La présidence a annoncé mercredi l’ouverture d’une enquête administrative sur les « négligences certaines » d’agents du Pays dans l’immersion des bonbonnes de bromure de méthyle avec le navire Kura Ora II. Si l’on sait aujourd’hui que les bonbonnes provenaient d’un stock dont souhaitait se débarrasser la direction de la biosécurité à Motu Uta, la direction de l’environnement -qui a piloté l’opération- affirme qu’elle a « autorisé uniquement l’immersion du bateau et non des bonbonnes ».

Comment des bonbonnes vides ayant contenu du bromure de méthyle ont-elles pu ressortir du Kura Ora II après son immersion vendredi ? La question est sur toutes les lèvres depuis les révélations de Polynésie la 1ère lundi sur le sujet. Mardi, l’Etat et le Pays ont publié un communiqué commun pour appeler à la « vigilance » des usagers de la mer, sans jamais évoquer l’origine de ces bonbonnes.

Mercredi, la présidence a diffusé un communiqué annonçant la décision d’Edouard Fritch de demander une « enquête administrative » pour rechercher les « responsabilités » dans cette affaire. « Les premiers constats font apparaître des négligences certaines dans le traitement de ces déchets que l’enquête devra confirmer », indique le communiqué qui conclut : « Le président est déterminé à ce que des sanctions administratives soient prises à l’égard des agents qui auraient fauté dans leur mission ».

Des bonbonnes vides de la cellule phytosanitaire de la direction de la biosécurité

Les communiqués successifs n’ont pourtant pas répondu à toutes les questions. La première concerne la provenance de ces bonbonnes de bromure de méthyle. Ce gaz est utilisé par le « département de la protection des végétaux » de la cellule phytosanitaire de la direction de la biosécurité, dans un entrepôt de Motu Uta où les colis sont « passés au four ». Expression familière qui désigne l’opération de fumigation au bromure de méthyle des fruits et légumes expédiés dans les archipels.

Radio 1 a eu confirmation mercredi que les bonbonnes immergées avec le Kura Ora II proviennent bien de cet entrepôt. Un cadre de la cellule phytosanitaire -qui ne veut pas donner son identité parce que nous n’avons pas demandé à la présidence du Pays l’autorisation de lui poser des questions- explique : « Ce sont des bouteilles vides qu’on avait depuis 15 ou 20 ans. On ne savait pas comment s’en débarrasser ».

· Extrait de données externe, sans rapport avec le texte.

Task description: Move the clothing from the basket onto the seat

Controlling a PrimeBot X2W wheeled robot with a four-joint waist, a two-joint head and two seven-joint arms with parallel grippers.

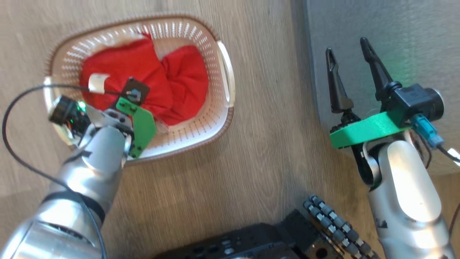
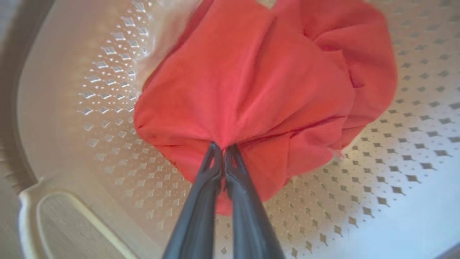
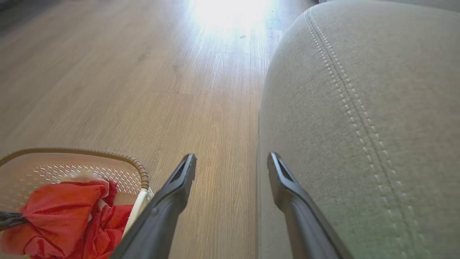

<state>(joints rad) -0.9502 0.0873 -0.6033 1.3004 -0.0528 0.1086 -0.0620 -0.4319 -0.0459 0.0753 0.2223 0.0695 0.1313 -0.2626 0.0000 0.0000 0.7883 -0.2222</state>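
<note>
Red clothing (image 1: 169, 84) lies bunched in the cream basket (image 1: 219, 118) on the wooden floor. My left gripper (image 2: 223, 146) reaches down into the basket and is shut on a fold of the clothing (image 2: 258, 82), which puckers and pulls toward the fingertips. The basket's perforated floor (image 2: 395, 144) shows around the fabric. My right gripper (image 1: 346, 50) hangs open and empty at the edge of the grey seat (image 1: 406, 32). In the right wrist view its gripper (image 3: 231, 160) straddles the seat's rounded edge (image 3: 359, 118), with the clothing (image 3: 64, 216) and basket (image 3: 107, 158) at lower left.
Wooden floor (image 1: 266, 154) separates the basket from the seat. My dark base with its roller wheels (image 1: 334, 226) sits at the bottom of the head view. A black cable (image 1: 14, 118) loops from the left wrist camera past the basket's left side.
</note>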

La direction de l’Environnement n’a pas autorisé l’immersion de ces bonbonnes

La deuxième question concerne la procédure qui a conduit au placement des bonbonnes de gaz polluées sur le navire à immerger. L’opération d’immersion du Kura Ora 2, le 11 janvier, a été pilotée par la direction de l’Environnement. Le journal officiel de la Polynésie française du 15 janvier publie l’arrêté du 8 janvier « autorisant le port autonome de Papeete, représenté par la SAS Palacz, à immerger le navire Kura Ora 2 dans les eaux territoriales de la Polynésie française ».

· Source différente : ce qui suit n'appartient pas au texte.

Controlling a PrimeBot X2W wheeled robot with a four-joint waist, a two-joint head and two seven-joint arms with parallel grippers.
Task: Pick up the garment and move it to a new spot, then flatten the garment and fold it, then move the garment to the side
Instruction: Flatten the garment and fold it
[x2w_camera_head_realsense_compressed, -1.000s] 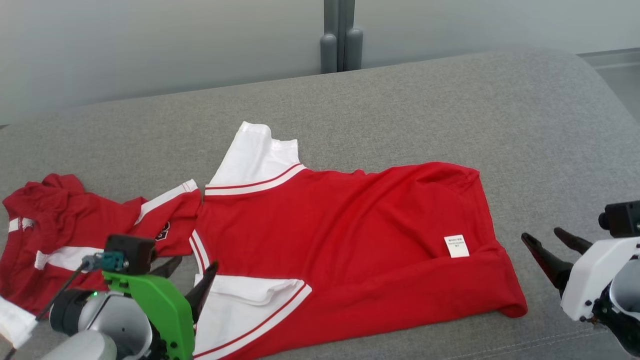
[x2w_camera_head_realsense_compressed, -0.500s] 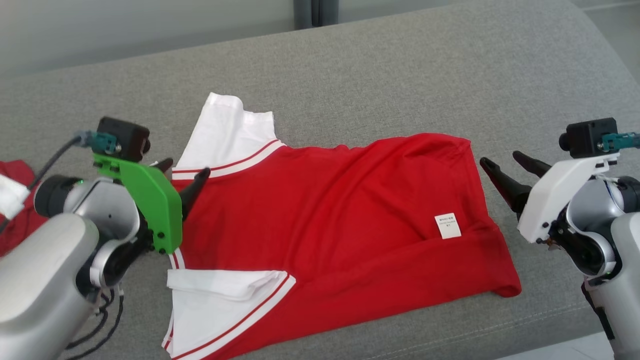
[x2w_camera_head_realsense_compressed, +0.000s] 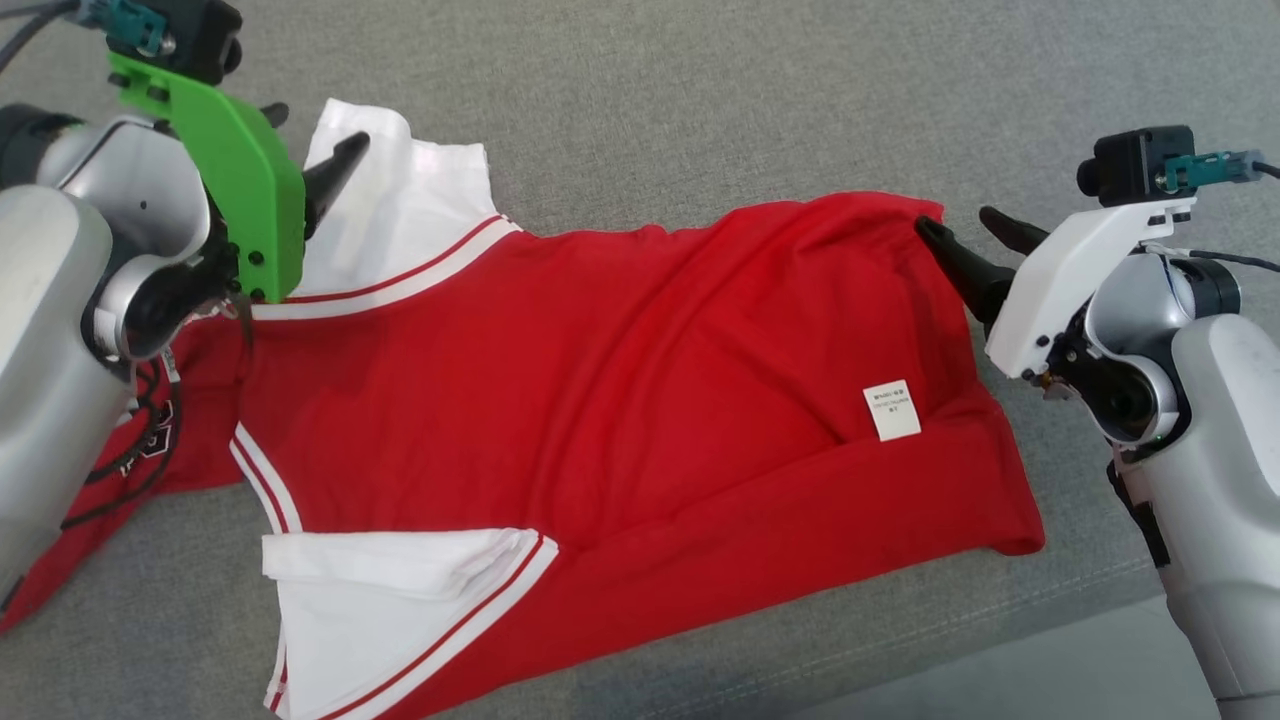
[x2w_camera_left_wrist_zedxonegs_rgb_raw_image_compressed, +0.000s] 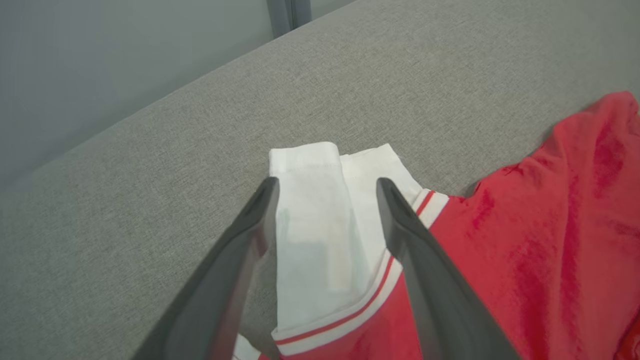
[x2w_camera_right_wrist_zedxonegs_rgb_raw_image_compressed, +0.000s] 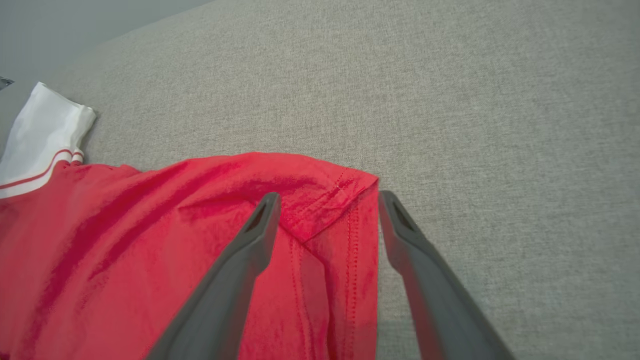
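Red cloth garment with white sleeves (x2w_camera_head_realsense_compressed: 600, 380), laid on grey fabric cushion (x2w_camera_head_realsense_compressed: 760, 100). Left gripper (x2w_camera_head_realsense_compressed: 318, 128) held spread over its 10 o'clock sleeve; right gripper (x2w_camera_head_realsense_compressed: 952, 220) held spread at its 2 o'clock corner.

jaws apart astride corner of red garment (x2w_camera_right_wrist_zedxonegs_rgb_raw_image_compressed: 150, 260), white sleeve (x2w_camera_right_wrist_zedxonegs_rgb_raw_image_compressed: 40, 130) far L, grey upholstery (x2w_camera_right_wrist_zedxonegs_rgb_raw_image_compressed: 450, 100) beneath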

Cet arrêté mentionne un « certificat de dépollution délivré par le cabinet d’expertise CEM-MS ». Interrogé par téléphone pour savoir s’il a vu les bonbonnes de gaz à bord du Kura Ora II lors de son inspection, le cabinet d’expertise refuse de répondre : « Toute l’opération est pilotée par la Diren (Direction de l’environnement). Adressez-vous à la Diren. L’exercice de notre profession est couvert par le secret professionnel. »

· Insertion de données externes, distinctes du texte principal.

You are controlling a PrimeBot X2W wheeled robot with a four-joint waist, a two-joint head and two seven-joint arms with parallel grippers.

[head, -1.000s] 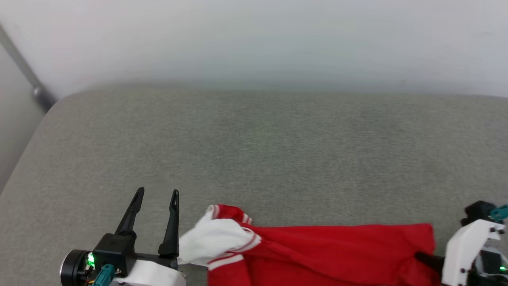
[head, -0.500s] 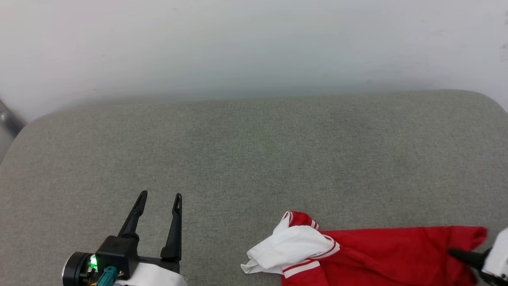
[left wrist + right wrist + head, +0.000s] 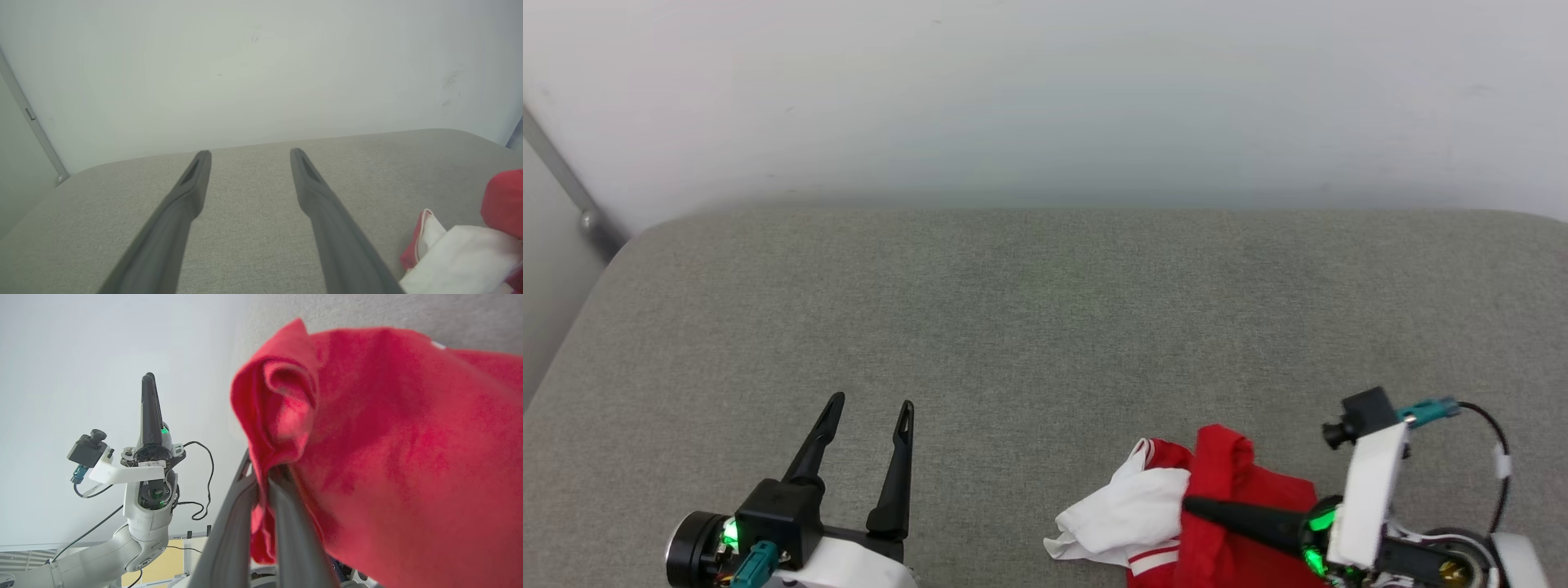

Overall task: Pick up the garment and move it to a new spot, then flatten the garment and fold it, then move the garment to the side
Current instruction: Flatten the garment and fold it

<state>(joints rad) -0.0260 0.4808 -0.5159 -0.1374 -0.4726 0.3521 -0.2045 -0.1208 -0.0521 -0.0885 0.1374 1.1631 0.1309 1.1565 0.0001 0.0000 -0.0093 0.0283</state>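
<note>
Now the red T-shirt (image 3: 1227,482) is bunched up at the lower right of the frame; a moment ago it lay spread flat. The right gripper (image 3: 1199,510) is squeezed tight on its red edge. The left gripper (image 3: 872,403) stands wide, holding nothing. The pick-up looks begun.

The red short-sleeved T-shirt with white sleeves (image 3: 1229,478) runs off the bottom edge of the head view, so its lower part is unseen. In the left wrist view the right edge cuts it. Bunched folds hide its front. One dark finger of the right gripper (image 3: 1188,506) lies across the shirt's red cloth; the second cannot be made out. In the right wrist view both fingers (image 3: 233,526) vanish into a blurred red fold, jaws together. Left of the shirt, the bottom edge cuts the wrist of the left gripper (image 3: 872,403).
</note>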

A la suite de nos sollicitations, une seule réaction officielle est parvenue à Radio 1 de la Diren : « la direction de l’environnement a autorisé uniquement l’immersion du bateau et non des bonbonnes ». La Diren ne souhaitant pas en dire davantage pendant le déroulement de l’enquête administrative. Enquête qui devra maintenant déterminer « qui » a pris l’initiative de tenter de faire disparaître ces bonbonnes polluées dans le Kura Ora II, en dehors de toute préoccupation environnementale.

Un produit toxique interdit en Europe

Dernière question, concernant la dangerosité du produit en question et le risque de pollution. Comme l’avait raconté en 2017 Tahiti Infos, le bromure de méthyle est un fongicide toxique, interdit en France et en Europe, mais toujours utilisé en Polynésie française. Il représente un danger pour ceux qui y sont exposés directement.

Mercredi, dans l’entrepôt de fumigation de Motu Uta, un employé du service, voyant passer un journaliste, murmurait un appel à l’aide : « On a peur pour notre santé. Le produit est interdit en Europe et ici on l’utilise. On est des esclaves ici ! » Le communiqué du Pays et de l’État estime lui que les bonbonnes à la dérive dans l’océan ne représentent « aucun risque pour la population dès lors qu’il n’y a pas de manipulation », même si « le gaz peut provoquer des irritations ».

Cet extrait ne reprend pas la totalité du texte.